CLUSTERING
OVERVIEW:
Clustering is a technique used to group similar records based on their underlying features without relying on any predefined labels or categories. In the context of this project, clustering was applied to a collection of news articles related to the regulation of misinformation. The primary objective was to discover whether the language used in different articles reveals naturally occurring patterns that align with significant viewpoints or themes in the ongoing debate.
​
The use of clustering was intended to uncover hidden groupings that might not be immediately visible through basic observation. These groupings could represent differences in tone, stance, or subject focus—such as articles emphasizing government regulation, platform accountability, free speech concerns, or neutral reporting. The approach allowed for the exploration of similarities and differences in language across articles from various sources, time periods, and writing styles.
​
This process played a foundational role in supporting the project's broader goals. By using unsupervised learning, meaningful distinctions were identified without the influence of manual labeling or bias. Clustering revealed structure in the data that aligned with social, political, and thematic divisions in public discourse around misinformation. The visual and numerical results from this step informed later analyses, including topic modeling and classification, and demonstrated how textual data can reflect larger societal conversations.
​
DATA PREP:
Clustering methods require numeric data without labels. A term frequency-inverse document frequency (TF-IDF) matrix was used, where each article was converted into a vector based on the importance of the words used in it.
​
Before clustering, the data was normalized to prepare it for cosine similarity calculations, especially for hierarchical clustering. Any labeled columns, such as sentiment or category information, were removed to ensure that the data remained unlabeled.
​
Before Transformation:

After Transformation:

CODE:
Two types of clustering were performed:
-
K-Means clustering was implemented using Python. The number of clusters (k) was varied between 2 and 7. The best k value was determined by checking silhouette scores, which measure how well data points fit within their clusters.
-
Principal Component Analysis (PCA) was applied to reduce the high-dimensional data to two and three dimensions. These reduced dimensions were then used to plot the clusters visually.
-
Hierarchical clustering was performed using R. Cosine similarity as the distance measure, and average linkage was used to form the dendrogram.
​
Link to the code of K-Means and Hierarchical Clustering: https://github.com/saketh-saridena/TextMining_Project
RESULTS:
K-Means Clustering Results:​
Clustering was performed on the normalized TF-IDF matrix using K-Means for different values of k (from 2 to 7).
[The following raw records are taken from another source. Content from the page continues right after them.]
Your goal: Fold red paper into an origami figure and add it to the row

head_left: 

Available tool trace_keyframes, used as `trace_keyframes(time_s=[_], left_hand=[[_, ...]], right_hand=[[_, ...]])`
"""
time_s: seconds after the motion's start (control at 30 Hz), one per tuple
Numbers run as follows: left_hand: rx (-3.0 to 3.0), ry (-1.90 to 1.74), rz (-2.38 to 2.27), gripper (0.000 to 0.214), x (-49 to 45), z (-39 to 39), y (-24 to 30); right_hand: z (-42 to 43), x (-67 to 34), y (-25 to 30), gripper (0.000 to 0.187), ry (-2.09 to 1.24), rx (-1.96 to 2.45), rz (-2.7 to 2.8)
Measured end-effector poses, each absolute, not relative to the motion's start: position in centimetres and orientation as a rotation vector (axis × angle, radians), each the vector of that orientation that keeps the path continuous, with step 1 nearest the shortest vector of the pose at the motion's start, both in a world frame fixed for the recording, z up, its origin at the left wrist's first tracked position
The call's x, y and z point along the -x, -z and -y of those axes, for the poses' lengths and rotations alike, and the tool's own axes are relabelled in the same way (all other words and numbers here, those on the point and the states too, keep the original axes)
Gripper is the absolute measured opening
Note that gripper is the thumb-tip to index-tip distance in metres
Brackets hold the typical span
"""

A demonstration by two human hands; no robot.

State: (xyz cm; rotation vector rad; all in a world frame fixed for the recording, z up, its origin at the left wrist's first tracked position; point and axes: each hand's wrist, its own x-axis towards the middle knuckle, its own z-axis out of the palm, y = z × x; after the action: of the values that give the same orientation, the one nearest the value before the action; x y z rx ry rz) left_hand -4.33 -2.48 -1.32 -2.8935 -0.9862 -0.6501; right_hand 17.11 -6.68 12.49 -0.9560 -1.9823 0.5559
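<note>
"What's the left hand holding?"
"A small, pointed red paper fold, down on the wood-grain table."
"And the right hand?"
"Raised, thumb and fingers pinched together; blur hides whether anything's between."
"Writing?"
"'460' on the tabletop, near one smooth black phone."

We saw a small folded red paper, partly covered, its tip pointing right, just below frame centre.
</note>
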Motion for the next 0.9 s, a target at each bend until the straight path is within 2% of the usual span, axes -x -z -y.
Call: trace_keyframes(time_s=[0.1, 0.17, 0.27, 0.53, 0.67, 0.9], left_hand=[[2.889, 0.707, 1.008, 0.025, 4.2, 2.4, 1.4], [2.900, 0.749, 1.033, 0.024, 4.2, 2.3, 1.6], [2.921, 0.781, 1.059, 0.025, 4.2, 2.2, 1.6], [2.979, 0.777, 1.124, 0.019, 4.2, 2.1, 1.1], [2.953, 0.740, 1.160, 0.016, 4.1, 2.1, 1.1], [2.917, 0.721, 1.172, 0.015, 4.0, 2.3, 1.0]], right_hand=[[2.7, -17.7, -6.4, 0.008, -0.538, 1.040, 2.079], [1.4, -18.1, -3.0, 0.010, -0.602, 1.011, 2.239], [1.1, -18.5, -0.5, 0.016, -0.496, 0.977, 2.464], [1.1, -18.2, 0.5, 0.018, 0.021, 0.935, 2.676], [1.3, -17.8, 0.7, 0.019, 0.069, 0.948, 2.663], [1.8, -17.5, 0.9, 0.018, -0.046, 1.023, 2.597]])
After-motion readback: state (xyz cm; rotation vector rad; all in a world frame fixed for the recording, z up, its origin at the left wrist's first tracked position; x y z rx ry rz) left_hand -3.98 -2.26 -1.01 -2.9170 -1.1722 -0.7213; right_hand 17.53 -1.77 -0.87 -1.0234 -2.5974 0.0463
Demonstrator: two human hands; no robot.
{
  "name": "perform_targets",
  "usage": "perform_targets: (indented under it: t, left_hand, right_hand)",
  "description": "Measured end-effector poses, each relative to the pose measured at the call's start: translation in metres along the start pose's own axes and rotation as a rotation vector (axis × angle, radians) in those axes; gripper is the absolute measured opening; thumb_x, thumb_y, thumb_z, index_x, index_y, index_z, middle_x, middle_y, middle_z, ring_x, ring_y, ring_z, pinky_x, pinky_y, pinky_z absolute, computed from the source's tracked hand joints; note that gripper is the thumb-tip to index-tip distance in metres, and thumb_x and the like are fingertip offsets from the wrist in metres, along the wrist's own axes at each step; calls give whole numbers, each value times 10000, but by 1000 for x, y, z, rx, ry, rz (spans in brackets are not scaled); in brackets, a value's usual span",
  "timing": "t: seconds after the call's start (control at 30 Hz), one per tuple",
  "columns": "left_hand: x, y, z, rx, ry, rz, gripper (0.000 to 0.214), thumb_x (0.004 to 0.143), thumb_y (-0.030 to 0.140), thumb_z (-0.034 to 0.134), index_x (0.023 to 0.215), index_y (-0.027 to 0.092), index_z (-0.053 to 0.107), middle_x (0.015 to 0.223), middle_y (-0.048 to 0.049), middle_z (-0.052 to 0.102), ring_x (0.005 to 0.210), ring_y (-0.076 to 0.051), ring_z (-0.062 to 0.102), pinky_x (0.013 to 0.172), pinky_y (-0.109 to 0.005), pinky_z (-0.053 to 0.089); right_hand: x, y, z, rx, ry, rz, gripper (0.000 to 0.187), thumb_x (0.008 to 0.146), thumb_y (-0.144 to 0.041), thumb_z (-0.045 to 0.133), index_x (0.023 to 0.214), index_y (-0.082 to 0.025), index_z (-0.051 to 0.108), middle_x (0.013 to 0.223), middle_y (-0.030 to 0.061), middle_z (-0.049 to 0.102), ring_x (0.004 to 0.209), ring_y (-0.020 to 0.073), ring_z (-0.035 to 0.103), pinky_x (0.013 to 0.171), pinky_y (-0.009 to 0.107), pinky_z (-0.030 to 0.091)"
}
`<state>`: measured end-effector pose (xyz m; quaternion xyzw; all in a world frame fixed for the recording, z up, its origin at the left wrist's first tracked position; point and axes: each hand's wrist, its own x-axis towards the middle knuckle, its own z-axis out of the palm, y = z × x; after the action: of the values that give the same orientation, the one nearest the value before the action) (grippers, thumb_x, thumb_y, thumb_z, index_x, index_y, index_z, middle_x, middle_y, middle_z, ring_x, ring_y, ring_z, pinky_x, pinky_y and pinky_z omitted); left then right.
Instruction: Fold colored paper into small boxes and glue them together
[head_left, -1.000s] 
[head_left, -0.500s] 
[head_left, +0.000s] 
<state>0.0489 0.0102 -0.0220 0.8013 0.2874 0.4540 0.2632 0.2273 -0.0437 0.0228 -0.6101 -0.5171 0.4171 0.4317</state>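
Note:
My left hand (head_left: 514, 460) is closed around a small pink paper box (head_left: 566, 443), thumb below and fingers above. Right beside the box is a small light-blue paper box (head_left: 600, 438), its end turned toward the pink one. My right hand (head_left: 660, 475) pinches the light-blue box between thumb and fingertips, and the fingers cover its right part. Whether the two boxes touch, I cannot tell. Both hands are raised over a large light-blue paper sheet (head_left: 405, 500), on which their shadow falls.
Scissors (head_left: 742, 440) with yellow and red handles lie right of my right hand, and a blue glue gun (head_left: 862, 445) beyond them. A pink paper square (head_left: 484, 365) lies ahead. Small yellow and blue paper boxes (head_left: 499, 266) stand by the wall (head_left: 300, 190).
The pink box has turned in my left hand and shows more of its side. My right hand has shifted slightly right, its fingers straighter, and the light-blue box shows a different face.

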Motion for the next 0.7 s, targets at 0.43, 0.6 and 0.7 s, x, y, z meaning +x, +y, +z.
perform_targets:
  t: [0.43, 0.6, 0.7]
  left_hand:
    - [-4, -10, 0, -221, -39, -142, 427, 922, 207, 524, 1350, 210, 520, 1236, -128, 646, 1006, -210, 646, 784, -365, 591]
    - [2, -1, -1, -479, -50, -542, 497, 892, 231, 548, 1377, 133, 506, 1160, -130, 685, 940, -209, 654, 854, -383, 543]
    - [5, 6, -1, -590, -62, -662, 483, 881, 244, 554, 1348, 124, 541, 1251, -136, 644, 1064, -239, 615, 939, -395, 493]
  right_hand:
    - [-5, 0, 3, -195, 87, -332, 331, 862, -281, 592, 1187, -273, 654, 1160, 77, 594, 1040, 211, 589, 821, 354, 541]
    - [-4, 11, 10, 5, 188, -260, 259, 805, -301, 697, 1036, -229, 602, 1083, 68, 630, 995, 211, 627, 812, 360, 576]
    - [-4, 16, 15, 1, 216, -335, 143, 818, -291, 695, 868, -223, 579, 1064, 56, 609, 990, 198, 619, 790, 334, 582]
Silhouette scores were computed for each clustering result to evaluate cluster cohesion and separation.​

The silhouette scores were generally low, indicating limited natural clustering in the data. However, the best silhouette score was observed at k = 7 (score ≈ 0.021). The progression of scores is as follows:

PCA was applied to reduce the dimensionality of the normalized data to 3D for visualization. A 3D scatter plot displayed below shows how K-Means grouped the documents into clusters. Though some overlap was visible, certain separation patterns emerged, suggesting latent topic-based groupings among documents.

Hierarchical Clustering Results:
Hierarchical clustering was performed on the same normalized TF-IDF dataset using cosine distance and the average linkage method. The dendrogram provided a visual representation of document similarity and cluster structure.
​
Only the first 200 documents were visualized to improve clarity. The resulting dendrogram showed a gradual merging of clusters without sharp boundaries. No clear "elbows" or dramatic merges were observed, indicating a lack of strong hierarchical structure in the data.

The full dendrogram appeared visually cluttered and difficult to interpret due to the large number of articles. To address this, a subset of the data (top 50–200 articles) was used to generate a cleaner and more readable visualization as follows.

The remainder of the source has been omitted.